Alcune proteine sembrano predire con sufficiente precisione il rischio di insorgenza del morbo di Alzheimer e demenza senile.
Sono i risultati di uno studio di recente pubblicato sulla rivista Archives of Neurology, che non fanno che confermare recenti raccomandazioni sul fatto di utilizzare questi biomarcatori come parte integrante della diagnosi clinica nelle persone che si sospetta possano essere colpite dall’Alzheimer.
Un editoriale di accompagnamento alla ricerca si sofferma sul fatto che è molto importante valutare nel liquido cerebrospinale la presenza di questo trio di proteine, A1-42, T-tau e P-tau, soprattutto in quei casi in cui avere una diagnosi valida e definitiva risulta particolarmente importante per il paziente che deve intraprendere cambiamenti significativi nel proprio stile di vita, di lavoro e di attività quotidiane.

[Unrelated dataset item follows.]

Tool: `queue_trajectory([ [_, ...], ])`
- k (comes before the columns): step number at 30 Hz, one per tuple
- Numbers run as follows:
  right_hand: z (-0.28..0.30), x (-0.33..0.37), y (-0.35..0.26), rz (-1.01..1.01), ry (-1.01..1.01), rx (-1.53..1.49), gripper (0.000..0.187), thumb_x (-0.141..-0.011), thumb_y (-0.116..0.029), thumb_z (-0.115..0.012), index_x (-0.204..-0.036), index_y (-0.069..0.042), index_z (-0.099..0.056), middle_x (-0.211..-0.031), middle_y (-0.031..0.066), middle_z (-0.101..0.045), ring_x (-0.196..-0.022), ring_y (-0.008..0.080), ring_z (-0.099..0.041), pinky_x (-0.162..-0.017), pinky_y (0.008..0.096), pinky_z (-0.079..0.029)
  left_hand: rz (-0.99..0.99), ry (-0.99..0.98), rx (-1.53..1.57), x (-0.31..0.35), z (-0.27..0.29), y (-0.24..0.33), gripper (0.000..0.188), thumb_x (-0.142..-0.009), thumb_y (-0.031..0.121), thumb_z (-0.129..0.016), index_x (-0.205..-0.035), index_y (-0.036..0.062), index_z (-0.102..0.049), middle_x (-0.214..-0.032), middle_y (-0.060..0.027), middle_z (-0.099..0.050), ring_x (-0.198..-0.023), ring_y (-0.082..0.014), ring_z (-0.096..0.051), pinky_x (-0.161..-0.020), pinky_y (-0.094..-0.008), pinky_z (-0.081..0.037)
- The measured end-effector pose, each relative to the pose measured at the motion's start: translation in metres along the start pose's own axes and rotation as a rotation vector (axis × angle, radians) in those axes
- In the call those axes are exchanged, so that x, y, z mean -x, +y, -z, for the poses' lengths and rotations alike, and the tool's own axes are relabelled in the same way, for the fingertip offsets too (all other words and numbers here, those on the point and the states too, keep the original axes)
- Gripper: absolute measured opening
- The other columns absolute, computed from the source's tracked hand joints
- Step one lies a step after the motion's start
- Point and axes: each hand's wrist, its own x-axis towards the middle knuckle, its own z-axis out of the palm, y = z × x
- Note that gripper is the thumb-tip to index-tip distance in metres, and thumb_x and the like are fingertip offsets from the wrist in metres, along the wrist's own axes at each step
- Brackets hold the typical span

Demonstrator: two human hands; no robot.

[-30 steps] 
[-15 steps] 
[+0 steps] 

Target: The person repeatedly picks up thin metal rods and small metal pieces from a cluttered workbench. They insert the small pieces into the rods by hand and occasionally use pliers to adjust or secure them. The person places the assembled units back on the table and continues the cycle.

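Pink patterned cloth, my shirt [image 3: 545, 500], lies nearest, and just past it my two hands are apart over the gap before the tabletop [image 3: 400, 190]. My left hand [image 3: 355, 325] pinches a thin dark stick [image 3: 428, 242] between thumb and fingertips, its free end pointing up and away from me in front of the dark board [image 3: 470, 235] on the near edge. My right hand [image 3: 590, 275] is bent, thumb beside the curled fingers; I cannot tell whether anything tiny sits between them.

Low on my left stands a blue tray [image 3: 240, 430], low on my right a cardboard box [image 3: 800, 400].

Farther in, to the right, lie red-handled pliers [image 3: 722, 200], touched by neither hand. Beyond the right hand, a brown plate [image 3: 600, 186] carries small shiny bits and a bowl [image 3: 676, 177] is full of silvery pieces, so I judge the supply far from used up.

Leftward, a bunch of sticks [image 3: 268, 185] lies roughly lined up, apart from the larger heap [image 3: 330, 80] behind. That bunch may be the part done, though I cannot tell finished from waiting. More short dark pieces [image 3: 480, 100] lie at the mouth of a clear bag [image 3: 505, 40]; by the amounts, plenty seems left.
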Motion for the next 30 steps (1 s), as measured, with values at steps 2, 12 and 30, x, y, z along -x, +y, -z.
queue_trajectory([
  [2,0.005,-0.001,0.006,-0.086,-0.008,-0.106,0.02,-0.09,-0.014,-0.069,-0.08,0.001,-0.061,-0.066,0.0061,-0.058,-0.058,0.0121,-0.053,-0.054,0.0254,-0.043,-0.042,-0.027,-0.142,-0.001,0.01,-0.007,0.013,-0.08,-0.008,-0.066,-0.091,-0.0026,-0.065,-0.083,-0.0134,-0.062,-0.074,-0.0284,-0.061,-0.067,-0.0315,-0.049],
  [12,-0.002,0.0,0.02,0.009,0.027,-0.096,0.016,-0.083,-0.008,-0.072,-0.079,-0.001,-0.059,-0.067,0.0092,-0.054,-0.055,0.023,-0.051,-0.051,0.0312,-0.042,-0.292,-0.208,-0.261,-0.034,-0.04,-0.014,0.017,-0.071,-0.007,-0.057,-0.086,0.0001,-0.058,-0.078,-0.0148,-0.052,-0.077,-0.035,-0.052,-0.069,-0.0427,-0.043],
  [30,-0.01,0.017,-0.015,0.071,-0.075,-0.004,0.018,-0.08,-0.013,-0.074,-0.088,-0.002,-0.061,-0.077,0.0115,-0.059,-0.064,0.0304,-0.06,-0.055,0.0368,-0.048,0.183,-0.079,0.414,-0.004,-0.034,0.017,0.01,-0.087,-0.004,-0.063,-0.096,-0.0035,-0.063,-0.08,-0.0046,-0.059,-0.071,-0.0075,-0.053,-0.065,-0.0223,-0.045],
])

E’ già da qualche anno che gli scienziati stanno lavorando per individuare quegli indizi fisiologici che possano predire l’insorgere del morbo di Alzheimer. Medicine per curarlo ancora non ci sono, e quindi predire l’insorgere del male è uno dei fattori più importanti per ritardarne o contrastarne l’insorgenza.

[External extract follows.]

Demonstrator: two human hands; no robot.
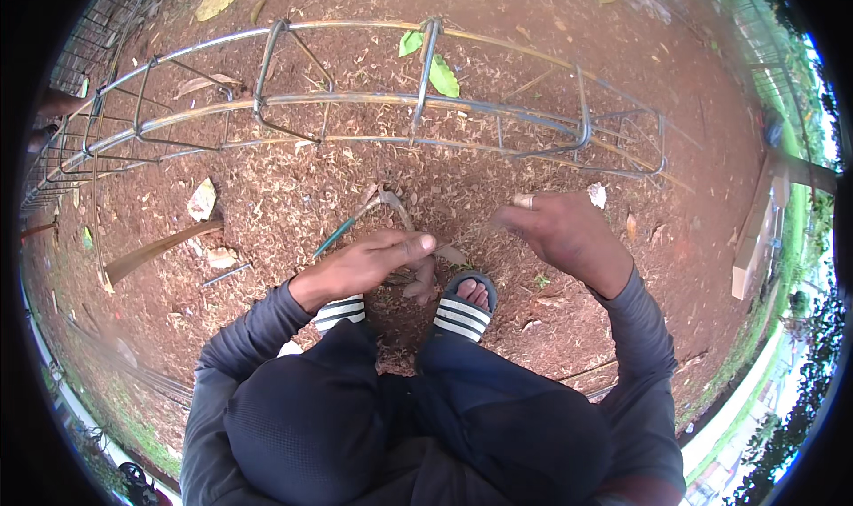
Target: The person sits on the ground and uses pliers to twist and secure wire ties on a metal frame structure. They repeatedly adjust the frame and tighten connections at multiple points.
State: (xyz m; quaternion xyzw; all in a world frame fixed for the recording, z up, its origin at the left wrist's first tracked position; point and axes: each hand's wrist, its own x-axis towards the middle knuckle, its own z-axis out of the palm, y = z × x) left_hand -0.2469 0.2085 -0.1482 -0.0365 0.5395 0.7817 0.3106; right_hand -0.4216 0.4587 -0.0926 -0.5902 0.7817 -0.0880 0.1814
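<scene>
The step in hand, as I judge it, is a small finger work done in the air between the two hands, with the pincer-like tool [336, 236] laid aside. This tool, with its green handle, lies on the brown ground [675, 248], just beyond the left hand [369, 262] and before the steel bar cage [424, 79]. The next move, I think, calls for a fine grip and for both hands in one line.

The left forearm goes up and to the right; the hand is low over the sandals [462, 319], back upward, its thumb pointing to the right hand [573, 235]. The right wrist bends inward, so its fingers point left (one of them wears a light band). The two hands are apart from each other. The right fingertips are blurred and the left fingers partly hidden, so I cannot tell if either hand is clamped on something thin.
</scene>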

I ricercatori hanno misurato i livelli di queste tre proteine – proteina tau totale, tau fosforilata e proteina amiloide nel liquido cerebro-spinale in 102 persone affette da morbo di Alzheimer, in 200 persone con un lieve decadimento cognitivo ed in 114 individui sani.

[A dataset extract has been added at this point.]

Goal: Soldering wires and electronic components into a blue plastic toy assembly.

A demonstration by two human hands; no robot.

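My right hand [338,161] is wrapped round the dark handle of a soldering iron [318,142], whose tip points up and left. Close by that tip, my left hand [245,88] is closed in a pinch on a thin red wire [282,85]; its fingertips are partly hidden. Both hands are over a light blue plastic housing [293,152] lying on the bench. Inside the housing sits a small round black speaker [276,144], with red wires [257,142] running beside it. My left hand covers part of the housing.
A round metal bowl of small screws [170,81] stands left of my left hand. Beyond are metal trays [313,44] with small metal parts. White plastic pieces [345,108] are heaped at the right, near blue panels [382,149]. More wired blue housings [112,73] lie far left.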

Quella che si può considerare come la “firma” della malattia di Alzheimer era presente nel 90 per cento dei pazienti con il morbo conclamato, nel 72 per cento di quelli con decadimento cognitivo lieve e nel 36 per cento di coloro che non presentavano menomazioni cognitive.
Il fatto che la “firma” è stata trovata anche nei soggetti senza segni evidenti di deterioramento cognitivo, secondo gli autori sottolinea la probabilità che la malattia di Alzheimer inizia molto prima di quando si fanno evidenti le manifestazioni sintomatiche.
Un altro gruppo di ricerca sempre sulla stessa rivista scientifica ha invece di recente verificato che la presenza di livelli elevati di proteina beta-amiloide sono un marcatore sicuro della progressione verso l’Alzheimer.
questa volta insieme a riferire la sua conclusione di stampa sul numero di dicembre dell ‘Archives of Neurology ha verificato che i livelli ematici della proteina beta-amiloide prevedere la progressione verso la malattia di Alzheimer – un altro passo verso l’identificazione di biomarcatori valido per la malattia.
Questi risultati sembrano confermare la cosiddetta teoria della “cascata amiloide” che ritiene che l’accumulo di questa proteina nel cervello sia una delle cause scatenanti del male.
La ricerca riprende studi già fatti in precedenza su questi tre indicatori di rischio, confermando che in ultima analisi i biomarcatori genetici possono avere un ruolo importante nella rosa delle condizioni che preannunciano l’Alzheimer.
E’ necessario tuttavia considerare, avvisano gli esperti, che la beta amiloide non è ancora del tutto valido come marcatore perchè non tutti coloro che presentano elevati livelli della proteina nel sangue presenteranno i segni del morbo di Alzheimer o della demenza senile.
Altri fattori devono essere presi infatti in considerazione prima di diagnosticare effettivamente l’insorgere del male.
Attualmente l’indicatore può invece avere un’immediata utilità se impiegato per valutare l’efficacia di determinati farmaci.